The apparatus itself, both as to its construction and its mode of operation, together with additional features and advantages thereof as well as the process of the invention, will best be understood subsequent to a discussion of the following specific embodiments with reference to the accompanying drawings.
FIG. 1 shows schematically, inside elevation, a band of tow being passed through a crimper of this invention.
FIG. 2 shows schematically, inside elevation, another embodiment of the crimper of this invention utilizing one large diameter and one small diameter feed roll.
FIG. 3 shows schematically, inside elevation, the critical paramaters of the crimper of this invention.
FIG. 4 shows in projected view, not to scale, the crimper of this invention.
FIG. 5 is a photomicrograph of a prior art conventional stuffer box crimped cellulose acetate tow.
FIG. 6 is a photomicrograph of individual crimped filaments stripped from the tow of FIG. 5.
FIG. 7 is a photomicrograph of cellulose acetate tow crimped by the process and apparatus of this invention.
FIG. 8 is a photomicrograph of individual crimped filaments stripped from the tow of FIG. 7.

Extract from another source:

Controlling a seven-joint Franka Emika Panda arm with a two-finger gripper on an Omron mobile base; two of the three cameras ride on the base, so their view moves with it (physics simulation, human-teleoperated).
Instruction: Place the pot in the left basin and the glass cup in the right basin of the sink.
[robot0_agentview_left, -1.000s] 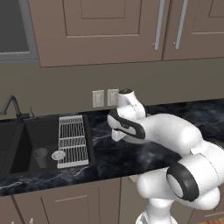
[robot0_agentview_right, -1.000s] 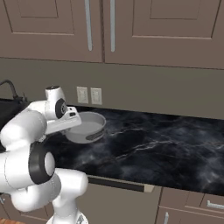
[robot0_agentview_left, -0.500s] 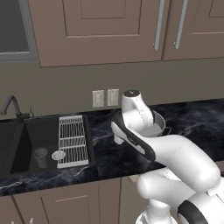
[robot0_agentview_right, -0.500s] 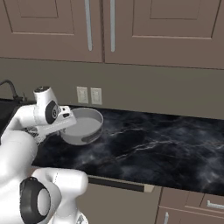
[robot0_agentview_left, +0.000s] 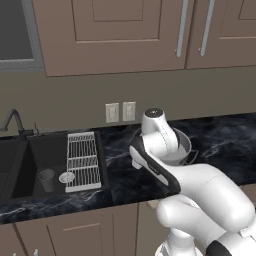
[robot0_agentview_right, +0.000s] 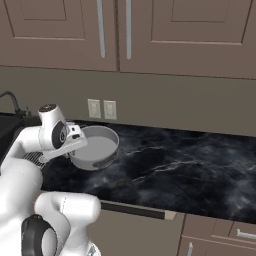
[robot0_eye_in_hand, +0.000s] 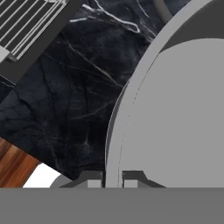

Referring to FIG. 1, one form of the apparatus comprises a set of cylindrical feed rolls 101, 102 which are mounted so as to be pressed together to form a nip as by means (not illustrated) of springs under the control of adjusting screws whereby the pressure can be varied and either one or both of which are driven by a driving means (not illustrated) in the direction indicated. A single doctor blade 103, having an arcuate surface 107 is mounted on an arm 104, pivoted about the shaft 105 of the upper feed roll 101, and loaded by means of a pressure rod 106. The doctor blade is positioned to fit closely into the nip between the rolls 101, 102, the arcuate surface of the doctor blade being positioned in a spaced-apart relationship with the cylindrical surface of the lower feed roll 102 to form a confining passage 108 between the arcuate surface of the doctor blade and the cylindrical surface of the feed roll. The tip of the doctor blade is positioned against or in close proximity to the cylindrical surface of the upper feed roll 101 so as to define the opening to the confining passage between the tip of the doctor blade and the surface of the lower feed roll 102 at a point just after the exit of the tow from the nip. For ease of illustration, side or cheek plates of the apparatus have not been shown.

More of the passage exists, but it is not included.